### [YOUR INSTRUCTIONS]
Only one span of the listing below is wanted: the lines from the one with "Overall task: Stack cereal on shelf" through the one with "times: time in", reproduced exactly, both ends kept.
(DATA RECORDS Opens)
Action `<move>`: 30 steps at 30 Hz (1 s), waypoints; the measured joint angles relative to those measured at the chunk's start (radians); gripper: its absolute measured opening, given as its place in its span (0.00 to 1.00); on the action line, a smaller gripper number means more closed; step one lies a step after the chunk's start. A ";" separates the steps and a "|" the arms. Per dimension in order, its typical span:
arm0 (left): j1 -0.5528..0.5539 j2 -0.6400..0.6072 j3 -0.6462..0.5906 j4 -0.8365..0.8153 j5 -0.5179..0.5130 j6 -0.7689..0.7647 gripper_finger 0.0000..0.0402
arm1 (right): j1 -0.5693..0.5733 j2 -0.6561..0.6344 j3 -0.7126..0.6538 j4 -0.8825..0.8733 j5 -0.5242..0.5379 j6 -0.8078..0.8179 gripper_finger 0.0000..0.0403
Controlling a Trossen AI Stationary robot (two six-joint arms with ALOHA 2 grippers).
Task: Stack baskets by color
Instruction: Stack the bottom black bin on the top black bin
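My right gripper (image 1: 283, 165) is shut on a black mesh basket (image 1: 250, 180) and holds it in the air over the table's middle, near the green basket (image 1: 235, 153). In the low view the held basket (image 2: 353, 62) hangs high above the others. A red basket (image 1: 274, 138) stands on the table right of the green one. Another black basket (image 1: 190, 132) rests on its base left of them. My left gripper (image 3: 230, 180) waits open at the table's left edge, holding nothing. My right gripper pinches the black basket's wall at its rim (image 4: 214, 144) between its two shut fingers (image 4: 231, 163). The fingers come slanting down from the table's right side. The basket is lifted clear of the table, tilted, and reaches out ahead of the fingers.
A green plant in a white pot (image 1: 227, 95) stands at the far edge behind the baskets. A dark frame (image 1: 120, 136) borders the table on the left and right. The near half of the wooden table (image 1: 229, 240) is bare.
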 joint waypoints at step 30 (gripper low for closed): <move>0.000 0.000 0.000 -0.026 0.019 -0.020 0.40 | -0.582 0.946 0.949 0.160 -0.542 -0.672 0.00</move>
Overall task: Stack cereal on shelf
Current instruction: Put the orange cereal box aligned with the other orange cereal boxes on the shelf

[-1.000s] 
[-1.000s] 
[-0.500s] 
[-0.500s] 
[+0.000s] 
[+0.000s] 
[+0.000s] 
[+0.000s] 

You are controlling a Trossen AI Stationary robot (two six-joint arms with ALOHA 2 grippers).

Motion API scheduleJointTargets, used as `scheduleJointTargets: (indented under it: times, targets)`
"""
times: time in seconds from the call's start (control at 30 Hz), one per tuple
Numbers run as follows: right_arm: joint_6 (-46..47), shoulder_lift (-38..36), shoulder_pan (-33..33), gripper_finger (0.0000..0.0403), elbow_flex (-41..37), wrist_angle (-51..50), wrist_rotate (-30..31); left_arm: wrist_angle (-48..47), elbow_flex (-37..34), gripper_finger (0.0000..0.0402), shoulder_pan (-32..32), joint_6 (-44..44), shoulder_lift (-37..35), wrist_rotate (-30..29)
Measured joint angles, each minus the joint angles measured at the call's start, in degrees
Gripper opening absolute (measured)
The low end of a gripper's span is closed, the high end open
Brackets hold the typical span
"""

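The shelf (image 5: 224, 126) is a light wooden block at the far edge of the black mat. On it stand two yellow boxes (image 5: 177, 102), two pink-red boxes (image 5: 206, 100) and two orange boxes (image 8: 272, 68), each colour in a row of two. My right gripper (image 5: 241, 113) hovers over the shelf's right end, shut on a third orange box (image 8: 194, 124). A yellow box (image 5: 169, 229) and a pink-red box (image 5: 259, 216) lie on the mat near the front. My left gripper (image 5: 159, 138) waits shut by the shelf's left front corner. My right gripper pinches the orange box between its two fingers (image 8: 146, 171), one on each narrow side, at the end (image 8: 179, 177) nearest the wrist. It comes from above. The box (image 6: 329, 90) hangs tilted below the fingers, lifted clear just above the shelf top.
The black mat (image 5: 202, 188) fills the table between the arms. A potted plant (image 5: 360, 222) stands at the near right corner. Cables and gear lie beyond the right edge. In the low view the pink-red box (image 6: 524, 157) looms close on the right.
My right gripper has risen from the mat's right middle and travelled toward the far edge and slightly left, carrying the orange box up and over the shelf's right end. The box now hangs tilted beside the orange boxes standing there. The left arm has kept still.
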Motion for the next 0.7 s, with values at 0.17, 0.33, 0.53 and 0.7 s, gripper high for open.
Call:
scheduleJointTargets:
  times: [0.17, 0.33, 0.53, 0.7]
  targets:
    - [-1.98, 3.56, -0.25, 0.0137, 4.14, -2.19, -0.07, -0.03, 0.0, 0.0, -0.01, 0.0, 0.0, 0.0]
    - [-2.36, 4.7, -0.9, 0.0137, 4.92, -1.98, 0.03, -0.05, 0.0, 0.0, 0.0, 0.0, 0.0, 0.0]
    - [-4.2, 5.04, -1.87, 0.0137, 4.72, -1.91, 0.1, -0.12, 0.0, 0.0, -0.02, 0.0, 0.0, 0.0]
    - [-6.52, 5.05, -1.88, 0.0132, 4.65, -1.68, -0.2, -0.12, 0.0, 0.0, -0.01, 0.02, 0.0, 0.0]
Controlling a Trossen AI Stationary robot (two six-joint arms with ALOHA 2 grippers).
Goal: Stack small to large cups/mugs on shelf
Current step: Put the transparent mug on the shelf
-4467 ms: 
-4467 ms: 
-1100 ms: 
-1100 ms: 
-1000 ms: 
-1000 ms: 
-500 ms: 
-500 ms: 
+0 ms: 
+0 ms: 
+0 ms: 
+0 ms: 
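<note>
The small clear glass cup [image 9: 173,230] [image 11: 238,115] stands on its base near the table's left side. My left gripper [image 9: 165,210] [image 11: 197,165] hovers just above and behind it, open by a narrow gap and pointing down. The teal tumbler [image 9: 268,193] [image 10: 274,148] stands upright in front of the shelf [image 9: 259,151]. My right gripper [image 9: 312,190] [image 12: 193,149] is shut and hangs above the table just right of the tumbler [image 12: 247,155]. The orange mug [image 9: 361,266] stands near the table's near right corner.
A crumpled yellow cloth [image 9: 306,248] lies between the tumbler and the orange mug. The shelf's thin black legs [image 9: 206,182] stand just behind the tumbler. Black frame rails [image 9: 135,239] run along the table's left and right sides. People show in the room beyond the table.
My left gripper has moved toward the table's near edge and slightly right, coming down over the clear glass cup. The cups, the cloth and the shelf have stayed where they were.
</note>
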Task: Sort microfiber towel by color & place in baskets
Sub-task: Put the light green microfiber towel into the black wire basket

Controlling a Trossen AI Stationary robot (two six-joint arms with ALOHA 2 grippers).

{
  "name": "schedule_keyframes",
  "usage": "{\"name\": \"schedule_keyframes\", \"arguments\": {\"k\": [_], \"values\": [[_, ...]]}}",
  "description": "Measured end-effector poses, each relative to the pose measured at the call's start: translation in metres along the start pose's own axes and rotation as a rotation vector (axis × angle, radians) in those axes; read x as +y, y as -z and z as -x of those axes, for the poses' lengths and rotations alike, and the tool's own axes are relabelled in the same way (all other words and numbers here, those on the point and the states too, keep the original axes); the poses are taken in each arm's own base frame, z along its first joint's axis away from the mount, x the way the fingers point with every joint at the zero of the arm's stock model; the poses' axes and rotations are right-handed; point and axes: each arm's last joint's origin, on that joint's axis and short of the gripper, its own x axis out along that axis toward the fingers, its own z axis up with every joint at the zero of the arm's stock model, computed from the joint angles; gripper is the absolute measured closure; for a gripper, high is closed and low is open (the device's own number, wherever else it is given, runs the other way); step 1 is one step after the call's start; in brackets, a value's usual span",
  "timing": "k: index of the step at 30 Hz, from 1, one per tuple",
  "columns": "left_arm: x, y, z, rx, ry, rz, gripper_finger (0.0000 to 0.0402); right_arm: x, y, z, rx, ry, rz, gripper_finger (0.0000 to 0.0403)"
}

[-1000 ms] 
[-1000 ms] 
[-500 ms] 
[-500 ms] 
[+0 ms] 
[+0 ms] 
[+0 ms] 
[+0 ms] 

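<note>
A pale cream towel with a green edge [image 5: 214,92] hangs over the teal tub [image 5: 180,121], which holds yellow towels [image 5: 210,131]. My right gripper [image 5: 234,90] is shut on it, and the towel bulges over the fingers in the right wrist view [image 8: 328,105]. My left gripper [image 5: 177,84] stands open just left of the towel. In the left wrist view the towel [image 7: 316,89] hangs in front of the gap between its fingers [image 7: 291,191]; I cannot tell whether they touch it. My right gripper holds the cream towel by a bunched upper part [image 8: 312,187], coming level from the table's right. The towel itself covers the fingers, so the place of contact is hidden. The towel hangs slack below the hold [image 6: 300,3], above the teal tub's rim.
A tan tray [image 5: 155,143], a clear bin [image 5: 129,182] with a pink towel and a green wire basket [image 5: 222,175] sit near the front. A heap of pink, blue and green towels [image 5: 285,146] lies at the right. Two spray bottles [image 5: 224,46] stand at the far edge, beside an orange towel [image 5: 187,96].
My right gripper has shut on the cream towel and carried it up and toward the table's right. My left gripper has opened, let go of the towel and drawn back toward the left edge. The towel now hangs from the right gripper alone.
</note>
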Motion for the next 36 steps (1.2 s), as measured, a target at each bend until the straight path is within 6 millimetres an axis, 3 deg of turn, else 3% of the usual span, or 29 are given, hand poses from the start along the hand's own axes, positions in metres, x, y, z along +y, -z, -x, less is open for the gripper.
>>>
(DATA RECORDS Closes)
### [COMPLETED EXERCISE]
Overall task: Stack cereal on shelf
Current instruction: Put the orange cereal box aligned with the other orange cereal boxes on the shelf

[-1.000s] 
[-1.000s] 
[-0.500s] 
[-0.500s] 
[+0.000s] 
[+0.000s] 
[+0.000s] 
[+0.000s] 

You are controlling a Trossen AI Stationary robot (two six-joint arms with ALOHA 2 grippers).

Motion API scheduleJointTargets, used as `scheduleJointTargets: (indented under it: times, targets)`
"""
times: time in seconds from the call's start (control at 30 Hz), one per tuple

Nothing further is required for this answer.